I'm in favor of looking at extreme options to buff the reactive turn, especially round 1 turn 2. One idea I had was a kind of attention mechanic where reactive troops by default get full burst when shooting at the first target they declare a BS attack on and can continue to react with full burst against that target alone, or drop to burst 1 if they shoot at anyone else that turn. I think it would be a solid anti-Rambo mechanic that encourages less predictable teamwork and changing up amongst your operatives. A couple of things would have to change to make it fun, like an earlier suggestion I had about rolling dodge into move.
@the huanglong I was thinking that an alternative to taking orders out of the enemy pool with command tokens might be to make a coordinated order to go into suppressive fire or put down deployable weapons.
Swapping the cost of Paramedic and FO seems like a good start to me. Paramedic is useful in some armies though -- for example, in high-tech armies with standalone and expensivish doctors, sometimes the link-filler paramedic is enough.
Not a very good testing grounds IMO because said Medjector is found on a WIP 15 Doctor+ with BS 11. So unless you want to shoot that Medjector at that BS, you'll be using your healing on 18- instead. Not to mention it's a pretty niche unit even in its own sectorial.
If your going to make claims like that the bare minimum would be to provide a rules reference which clearly supports your claim. And do it in the relevant thread.

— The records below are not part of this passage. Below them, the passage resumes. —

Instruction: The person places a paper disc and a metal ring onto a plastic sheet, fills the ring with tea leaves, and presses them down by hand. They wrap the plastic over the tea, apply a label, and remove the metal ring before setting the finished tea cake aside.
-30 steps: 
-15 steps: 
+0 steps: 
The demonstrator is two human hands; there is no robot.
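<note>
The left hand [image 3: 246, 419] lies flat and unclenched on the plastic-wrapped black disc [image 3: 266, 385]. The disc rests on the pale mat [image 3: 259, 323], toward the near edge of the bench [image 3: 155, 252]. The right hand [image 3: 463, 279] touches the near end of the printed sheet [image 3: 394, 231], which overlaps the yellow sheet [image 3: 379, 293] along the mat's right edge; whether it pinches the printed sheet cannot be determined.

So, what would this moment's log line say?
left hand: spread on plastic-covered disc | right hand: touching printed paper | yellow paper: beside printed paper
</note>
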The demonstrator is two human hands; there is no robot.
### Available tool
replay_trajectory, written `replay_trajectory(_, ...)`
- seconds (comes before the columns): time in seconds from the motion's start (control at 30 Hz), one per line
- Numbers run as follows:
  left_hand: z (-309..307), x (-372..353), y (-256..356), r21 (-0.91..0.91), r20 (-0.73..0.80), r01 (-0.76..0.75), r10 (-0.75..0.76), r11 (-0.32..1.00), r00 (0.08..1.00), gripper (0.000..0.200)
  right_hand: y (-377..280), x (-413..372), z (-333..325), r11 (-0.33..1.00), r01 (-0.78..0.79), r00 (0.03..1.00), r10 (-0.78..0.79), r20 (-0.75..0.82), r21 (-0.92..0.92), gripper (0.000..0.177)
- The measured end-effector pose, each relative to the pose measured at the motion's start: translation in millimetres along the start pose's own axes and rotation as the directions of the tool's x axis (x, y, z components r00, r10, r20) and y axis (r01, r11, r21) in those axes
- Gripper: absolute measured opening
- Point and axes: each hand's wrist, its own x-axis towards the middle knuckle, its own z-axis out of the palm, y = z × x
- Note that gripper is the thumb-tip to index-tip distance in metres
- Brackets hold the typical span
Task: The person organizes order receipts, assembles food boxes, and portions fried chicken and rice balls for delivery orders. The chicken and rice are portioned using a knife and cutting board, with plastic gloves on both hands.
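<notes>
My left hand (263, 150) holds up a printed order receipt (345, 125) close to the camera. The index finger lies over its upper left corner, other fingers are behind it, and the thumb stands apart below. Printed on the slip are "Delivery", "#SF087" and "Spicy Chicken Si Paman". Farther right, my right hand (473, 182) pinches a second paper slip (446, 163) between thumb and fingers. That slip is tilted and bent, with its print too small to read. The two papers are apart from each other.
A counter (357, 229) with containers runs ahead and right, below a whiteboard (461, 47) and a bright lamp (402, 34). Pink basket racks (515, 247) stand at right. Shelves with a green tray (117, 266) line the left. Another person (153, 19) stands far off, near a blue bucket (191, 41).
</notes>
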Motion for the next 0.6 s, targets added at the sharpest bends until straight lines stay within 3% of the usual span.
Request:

Funnily enough, I'd also rather play a game about rampaging Scotsmen depopulating the setting of Halo than roll Dungeons and Dragons skill checks behind a wall of Smoke. Maybe the way Objectives are scored needs a re-examination? I don't think much would be lost if the current system of Specialists and buttons got dropped in favour of something else; the Datatracker rule and its scenario role is a good example since it's basically representing a critical specialist required for the mission, but its success isn't dependant on luck, always factors into the scoring and has much less stringent listbuilding requirements than the current Specialist-only objectives (and ESPECIALLY Liason Officer). It also encourages fighting the opponent since knocking down the Datatracker affects the enemy ability to score.
Well, there's always going to be the segment of people who think Infinity should encourage interaction about as much as Agricola.
I brought it up to inform, but if you wish to discuss the intricasies of it the least you can do is inform yourself and provide any form of argument for your position. And preferably in a thread that's fit for purpose as it has gotten fairly long with posts like yours because the basic assumption that "affect" means "attack" is being challenged.
Actually, things like that have happened to me twice, but after the game and thinking about it, it was my fault: I could have spent orders in getting more consoles and do mission, instead of killing, and by doing that, the enemy would had not entenerd retreat, and even spending 2 or 3 more orders than he did, he could have not won those games because I had extra consoles. Mission first, killing later. If the enemy can do mission in retreat, is because you are not enough ahead (and you are not deffending the objectives) And even with all that, and saying I've seen, suffered and done it, the times retreat make the one initially ahead win were much more (but those times are easy to forget) than the times that the one behind can do a comeback.
@Armihaul in zone control missions (Quadrant Control in this case), there are no buttons to push. Blowing up your opponent's dudes who are in a scoring zone should never be punished; that's playing to the mission exactly. Again, this isn't Agricola. Complaining that your opponent shouldn't be able to attack your dudes that are scoring you points is a shitty attitude.
Yay, lets have the same discussions that've already happened and been spun off to their own thread again! https://forum.corvusbelli.com/threads/ends-on-retreat.34775/
well, if the mission is killing, usually the retreat rule is out, so there is no problem then. And where do I complain that my oponent should not attack my dudes? What I say is that if I ignore the mission and go killing when the mission is not killing, is ok for me to loose. If in a zone control mission I put all my dudes in the same square an leave the others with no people to deffend...is not my opponent fault.
Quadrant Control has retreat and no killing. And you're arguing that it's "playing the game wrong" to blow your opponent's dudes out of a scoring zone.
Saying the same things without ever considering other viewpoint is how to affect change. It is known. But can everyone go say the same things in the dedicated thread?
I've considered the opposing viewpoint and rejected it based on play experience. A game where the big-brain play is to not use NWI so your dudes die faster and this makes you win isn't working properly.
Perhaps you could say that in an existing thread dedicated to that discussion which was already spun off from this thread so other things could be discussed?